As I was writing this article, I spoke with a nontraditional student who has recently returned to school at age 60 to work on her degree. She has no BA, and by most accounts doesn’t need one; in one of life’s beautiful ironies, she’s also recently become the head coordinator of one of the most prestigious graduate programs on our campus. She describes herself as a “life-long learner” who was forced by finances to leave college when younger, only to work her way slowly back into the belly of the beast. But when I suggested she might be an example of why students really don’t need college—or why we might all benefit by putting more courses online—she told me her return to the classroom has nothing with learning job skills. “I stare at my computer all day. Class is where I get away from that. I don’t think any college class has helped me get a job, but going to college has helped me leave one when I started to realize I could do better.” By “do better,” she explained, she was talking about “ethics,” not finances.
Carey does something dangerous by making it sound as if the public institutions built to serve such students are irreparably broken, as if the culprit is simply “decadence,” and as if the sole purpose of college is job placement.

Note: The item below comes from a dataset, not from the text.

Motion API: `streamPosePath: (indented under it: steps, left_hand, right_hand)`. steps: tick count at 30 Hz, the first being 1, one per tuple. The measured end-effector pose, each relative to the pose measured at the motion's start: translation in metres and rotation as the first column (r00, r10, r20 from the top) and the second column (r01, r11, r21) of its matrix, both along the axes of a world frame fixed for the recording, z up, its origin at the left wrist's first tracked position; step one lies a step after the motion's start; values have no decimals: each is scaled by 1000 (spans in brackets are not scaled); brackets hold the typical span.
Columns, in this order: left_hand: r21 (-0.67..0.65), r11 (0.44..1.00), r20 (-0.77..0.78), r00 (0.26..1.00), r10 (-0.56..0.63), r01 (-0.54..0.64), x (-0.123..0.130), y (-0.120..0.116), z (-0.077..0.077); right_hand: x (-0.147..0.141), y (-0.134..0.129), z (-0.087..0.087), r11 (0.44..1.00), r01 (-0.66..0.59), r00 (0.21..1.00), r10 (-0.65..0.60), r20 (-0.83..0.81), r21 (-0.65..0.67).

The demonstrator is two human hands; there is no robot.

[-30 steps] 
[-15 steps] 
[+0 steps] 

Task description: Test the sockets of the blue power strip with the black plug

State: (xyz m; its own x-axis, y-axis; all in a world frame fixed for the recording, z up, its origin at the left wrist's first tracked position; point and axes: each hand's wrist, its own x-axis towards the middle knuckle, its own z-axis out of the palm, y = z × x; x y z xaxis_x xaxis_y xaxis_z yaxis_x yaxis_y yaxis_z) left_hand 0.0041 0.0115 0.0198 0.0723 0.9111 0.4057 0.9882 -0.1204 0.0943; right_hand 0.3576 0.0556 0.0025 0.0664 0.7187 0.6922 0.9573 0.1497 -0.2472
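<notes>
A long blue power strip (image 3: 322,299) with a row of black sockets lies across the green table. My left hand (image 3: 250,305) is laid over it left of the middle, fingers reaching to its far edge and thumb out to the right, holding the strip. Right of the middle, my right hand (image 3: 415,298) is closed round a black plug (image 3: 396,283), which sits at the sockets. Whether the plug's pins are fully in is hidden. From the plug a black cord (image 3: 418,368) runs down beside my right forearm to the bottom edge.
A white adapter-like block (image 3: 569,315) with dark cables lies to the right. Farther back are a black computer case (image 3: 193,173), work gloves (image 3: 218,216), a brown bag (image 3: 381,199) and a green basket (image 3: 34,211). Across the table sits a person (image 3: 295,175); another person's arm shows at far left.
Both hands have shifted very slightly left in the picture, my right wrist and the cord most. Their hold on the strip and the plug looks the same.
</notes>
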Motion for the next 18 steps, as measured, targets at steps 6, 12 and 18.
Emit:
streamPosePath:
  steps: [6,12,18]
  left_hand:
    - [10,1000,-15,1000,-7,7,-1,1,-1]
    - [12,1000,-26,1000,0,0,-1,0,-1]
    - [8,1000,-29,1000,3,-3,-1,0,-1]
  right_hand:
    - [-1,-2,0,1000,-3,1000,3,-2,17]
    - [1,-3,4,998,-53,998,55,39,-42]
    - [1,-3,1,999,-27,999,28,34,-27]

He mentions “rising” tuition dozens of times, but never gives any serious thought to the decades of state budget cuts behind that rise. The University of California system, for example, was once the world’s model for public higher education. Then incoming Governor Ronald Reagan announced that taxpayers shouldn’t be “subsidizing intellectual curiosity.” Per capita university funding in California dropped 12 percent between 1984 and 2004, even as spending on prisons grew by 126 percent. After the financial crisis of 2008, the situation worsened across the nation, with 44 of 50 state governments slashing higher education funding. These are the ultimate causes of the student debt crisis.
Universities would be foolish to ignore the promise of new technologies and the imperative of improving access and effectiveness. Some parts of education really are about transmitting information, and by putting them online we could make more time for discussion and mentoring. Some parts of education really are about providing credentials and vocational skills, and we need every tool at our disposal to break down the ivy-covered walls that have limited them to the lucky few. But we would be even more foolish to turn our public and nonprofit universities into a system driven entirely by profits and quantitative outputs. Technologies that allow a few people to achieve greatness are exciting; the work of building and maintaining a system that offers a great many people dignity is often unglamorous, unprofitable, and hard. And on this at least I agree with Carey: It’s time for us to get out of the business of building lazy rivers.